Which cloud providers and regions are supported?
AWS (32 regions), Google Cloud (41 regions), Azure (40 regions), Oracle Cloud (37 regions), DigitalOcean (10 regions), IBM Cloud (12 regions), Alibaba Cloud (29 regions), Linode (21 regions), OVHcloud (8 regions), Vultr (10 regions), Hetzner (3 regions), Huawei Cloud (26 regions), Exoscale (7 regions), Scaleway (4 regions), Gcore (3 regions), and Contabo (3 regions). 286 public regions in total.
What do the green, yellow, and red latency values mean?

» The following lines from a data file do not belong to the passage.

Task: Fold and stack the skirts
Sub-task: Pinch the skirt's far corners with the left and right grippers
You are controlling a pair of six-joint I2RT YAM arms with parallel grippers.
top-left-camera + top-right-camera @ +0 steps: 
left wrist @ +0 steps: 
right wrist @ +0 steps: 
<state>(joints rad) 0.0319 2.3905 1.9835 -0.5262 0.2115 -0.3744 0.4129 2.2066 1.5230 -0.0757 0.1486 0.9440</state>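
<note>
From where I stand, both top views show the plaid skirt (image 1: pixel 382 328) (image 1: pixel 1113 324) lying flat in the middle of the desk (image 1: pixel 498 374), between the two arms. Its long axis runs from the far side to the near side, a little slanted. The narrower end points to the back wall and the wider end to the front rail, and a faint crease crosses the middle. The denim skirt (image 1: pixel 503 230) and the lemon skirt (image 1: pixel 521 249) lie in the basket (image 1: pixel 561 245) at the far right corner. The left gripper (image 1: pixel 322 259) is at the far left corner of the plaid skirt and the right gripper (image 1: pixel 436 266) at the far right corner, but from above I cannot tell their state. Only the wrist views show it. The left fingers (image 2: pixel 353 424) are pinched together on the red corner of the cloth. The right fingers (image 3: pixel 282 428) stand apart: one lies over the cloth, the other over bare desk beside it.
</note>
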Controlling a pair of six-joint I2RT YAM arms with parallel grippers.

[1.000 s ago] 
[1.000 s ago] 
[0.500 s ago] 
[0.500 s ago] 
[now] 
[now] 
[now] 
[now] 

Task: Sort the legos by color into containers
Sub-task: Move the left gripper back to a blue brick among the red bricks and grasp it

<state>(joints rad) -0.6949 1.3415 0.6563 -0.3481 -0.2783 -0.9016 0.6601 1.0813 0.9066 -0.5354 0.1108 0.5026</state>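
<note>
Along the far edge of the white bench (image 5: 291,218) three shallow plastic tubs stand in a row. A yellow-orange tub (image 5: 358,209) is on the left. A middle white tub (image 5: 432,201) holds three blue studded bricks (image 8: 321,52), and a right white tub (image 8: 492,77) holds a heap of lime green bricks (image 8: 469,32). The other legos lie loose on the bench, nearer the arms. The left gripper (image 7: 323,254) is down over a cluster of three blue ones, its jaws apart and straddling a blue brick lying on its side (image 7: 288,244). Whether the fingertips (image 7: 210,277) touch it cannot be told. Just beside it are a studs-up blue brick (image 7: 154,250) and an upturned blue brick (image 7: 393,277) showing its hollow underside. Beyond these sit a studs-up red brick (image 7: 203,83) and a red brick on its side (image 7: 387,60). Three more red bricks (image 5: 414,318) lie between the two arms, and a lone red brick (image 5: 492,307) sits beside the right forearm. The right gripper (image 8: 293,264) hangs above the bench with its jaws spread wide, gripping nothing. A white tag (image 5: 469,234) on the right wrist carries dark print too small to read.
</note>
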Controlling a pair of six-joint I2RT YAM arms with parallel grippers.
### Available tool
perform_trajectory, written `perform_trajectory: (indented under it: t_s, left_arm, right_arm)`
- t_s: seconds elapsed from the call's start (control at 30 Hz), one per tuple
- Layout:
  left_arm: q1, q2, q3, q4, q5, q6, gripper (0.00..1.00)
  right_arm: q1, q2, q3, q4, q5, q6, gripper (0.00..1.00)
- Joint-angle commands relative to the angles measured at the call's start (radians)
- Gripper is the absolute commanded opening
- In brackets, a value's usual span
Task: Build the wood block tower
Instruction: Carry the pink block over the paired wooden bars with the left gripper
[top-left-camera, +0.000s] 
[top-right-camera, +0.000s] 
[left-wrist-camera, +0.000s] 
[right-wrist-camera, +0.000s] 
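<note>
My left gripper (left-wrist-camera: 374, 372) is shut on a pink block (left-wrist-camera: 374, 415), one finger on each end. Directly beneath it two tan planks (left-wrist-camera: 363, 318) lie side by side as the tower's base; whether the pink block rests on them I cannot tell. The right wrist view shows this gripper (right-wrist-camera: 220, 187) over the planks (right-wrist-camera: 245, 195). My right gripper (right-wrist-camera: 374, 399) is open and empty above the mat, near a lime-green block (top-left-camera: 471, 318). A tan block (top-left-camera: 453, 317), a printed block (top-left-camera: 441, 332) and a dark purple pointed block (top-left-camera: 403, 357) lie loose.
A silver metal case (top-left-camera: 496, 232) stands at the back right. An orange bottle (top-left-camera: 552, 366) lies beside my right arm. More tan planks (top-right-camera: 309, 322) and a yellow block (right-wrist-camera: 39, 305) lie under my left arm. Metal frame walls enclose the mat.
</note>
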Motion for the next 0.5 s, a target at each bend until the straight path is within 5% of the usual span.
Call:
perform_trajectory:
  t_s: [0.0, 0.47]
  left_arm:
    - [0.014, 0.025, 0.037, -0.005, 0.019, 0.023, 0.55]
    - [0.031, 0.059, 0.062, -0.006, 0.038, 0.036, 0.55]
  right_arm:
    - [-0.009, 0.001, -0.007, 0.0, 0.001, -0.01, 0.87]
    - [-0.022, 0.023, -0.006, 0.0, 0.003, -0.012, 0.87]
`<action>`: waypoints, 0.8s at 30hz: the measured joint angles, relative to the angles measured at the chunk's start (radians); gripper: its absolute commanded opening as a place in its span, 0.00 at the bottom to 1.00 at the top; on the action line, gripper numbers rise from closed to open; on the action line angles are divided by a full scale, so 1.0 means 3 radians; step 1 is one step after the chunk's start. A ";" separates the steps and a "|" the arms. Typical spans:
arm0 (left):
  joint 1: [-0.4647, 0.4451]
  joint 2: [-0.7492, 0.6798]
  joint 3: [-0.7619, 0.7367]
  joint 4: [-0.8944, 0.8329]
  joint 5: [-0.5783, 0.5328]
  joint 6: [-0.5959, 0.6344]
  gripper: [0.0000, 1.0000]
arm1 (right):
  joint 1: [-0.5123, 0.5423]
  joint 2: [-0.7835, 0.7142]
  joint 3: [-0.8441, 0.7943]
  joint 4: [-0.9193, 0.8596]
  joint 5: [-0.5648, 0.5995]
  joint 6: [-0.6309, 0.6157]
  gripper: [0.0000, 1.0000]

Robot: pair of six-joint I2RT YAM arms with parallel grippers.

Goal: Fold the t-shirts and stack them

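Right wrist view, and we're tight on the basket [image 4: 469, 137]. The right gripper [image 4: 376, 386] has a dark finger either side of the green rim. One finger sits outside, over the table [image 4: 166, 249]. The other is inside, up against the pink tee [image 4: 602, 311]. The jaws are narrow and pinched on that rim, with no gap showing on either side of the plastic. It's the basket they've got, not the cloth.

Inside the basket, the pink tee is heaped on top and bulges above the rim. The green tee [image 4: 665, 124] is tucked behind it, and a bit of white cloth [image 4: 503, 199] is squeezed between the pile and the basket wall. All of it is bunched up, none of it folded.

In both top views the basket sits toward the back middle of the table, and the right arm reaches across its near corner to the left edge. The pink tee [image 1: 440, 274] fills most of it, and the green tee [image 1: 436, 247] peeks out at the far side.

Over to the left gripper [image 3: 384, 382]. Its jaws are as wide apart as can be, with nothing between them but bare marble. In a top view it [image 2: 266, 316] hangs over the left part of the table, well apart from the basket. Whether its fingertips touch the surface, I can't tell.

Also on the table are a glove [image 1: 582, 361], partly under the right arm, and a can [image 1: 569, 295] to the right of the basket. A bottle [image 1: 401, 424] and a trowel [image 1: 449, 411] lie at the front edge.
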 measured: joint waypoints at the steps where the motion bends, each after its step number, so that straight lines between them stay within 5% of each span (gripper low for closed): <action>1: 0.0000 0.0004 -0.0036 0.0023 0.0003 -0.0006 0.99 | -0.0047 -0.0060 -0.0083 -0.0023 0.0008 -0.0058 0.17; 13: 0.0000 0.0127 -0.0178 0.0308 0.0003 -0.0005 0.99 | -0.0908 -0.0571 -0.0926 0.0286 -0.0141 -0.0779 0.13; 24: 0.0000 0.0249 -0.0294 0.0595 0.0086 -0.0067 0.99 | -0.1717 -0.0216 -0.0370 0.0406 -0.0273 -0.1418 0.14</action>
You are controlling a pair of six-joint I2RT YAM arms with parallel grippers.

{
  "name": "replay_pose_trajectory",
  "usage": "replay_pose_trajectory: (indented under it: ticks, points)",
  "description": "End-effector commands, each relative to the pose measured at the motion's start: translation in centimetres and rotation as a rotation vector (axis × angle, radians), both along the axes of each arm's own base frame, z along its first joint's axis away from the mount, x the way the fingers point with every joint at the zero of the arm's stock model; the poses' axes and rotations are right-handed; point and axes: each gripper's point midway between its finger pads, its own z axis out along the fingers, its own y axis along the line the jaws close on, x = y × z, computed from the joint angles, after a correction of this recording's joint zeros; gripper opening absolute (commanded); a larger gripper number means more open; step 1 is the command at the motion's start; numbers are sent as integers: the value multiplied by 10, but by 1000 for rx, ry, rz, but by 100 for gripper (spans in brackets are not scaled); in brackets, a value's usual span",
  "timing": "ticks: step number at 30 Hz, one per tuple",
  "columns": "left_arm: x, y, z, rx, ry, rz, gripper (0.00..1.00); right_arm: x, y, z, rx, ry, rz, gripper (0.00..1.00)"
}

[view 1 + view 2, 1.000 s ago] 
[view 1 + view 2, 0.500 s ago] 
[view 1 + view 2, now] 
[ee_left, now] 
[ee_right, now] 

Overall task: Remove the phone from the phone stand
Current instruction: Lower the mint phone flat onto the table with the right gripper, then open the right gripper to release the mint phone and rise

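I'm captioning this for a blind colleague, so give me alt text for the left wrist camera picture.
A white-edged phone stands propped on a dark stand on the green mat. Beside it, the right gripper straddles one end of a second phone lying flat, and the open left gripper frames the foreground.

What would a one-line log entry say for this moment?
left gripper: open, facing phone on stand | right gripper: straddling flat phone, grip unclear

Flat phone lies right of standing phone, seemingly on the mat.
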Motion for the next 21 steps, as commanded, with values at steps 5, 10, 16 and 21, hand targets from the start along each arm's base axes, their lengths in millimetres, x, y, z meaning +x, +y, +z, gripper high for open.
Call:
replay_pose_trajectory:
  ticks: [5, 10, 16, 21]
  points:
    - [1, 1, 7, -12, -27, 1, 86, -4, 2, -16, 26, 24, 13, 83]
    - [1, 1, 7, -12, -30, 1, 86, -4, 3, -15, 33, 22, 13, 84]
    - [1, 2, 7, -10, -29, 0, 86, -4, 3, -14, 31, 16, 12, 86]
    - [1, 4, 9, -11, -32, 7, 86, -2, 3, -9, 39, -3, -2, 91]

Green (under 80 ms) is what you want for interactive workloads — API calls, real-time messaging, game servers. Yellow (80–149 ms) is acceptable for most web apps but noticeable in chatty request patterns. Red (150 ms and above) signals a region that is likely far from your network path; usable for batch and background jobs but a poor choice for anything user-interactive.
Why did a region return “failed”?
Most common causes, in roughly decreasing order of likelihood: a corporate firewall or enterprise proxy blocking the provider domain, an active VPN routing the request through a path that drops it, ISP-level blocks on cloud object-storage hostnames, the provider not yet deploying (or having deprecated) the public endpoint in that region, or a browser extension such as an ad blocker or privacy tool intercepting the request. Failures are surfaced explicitly instead of hidden so you can cross-check from a different network.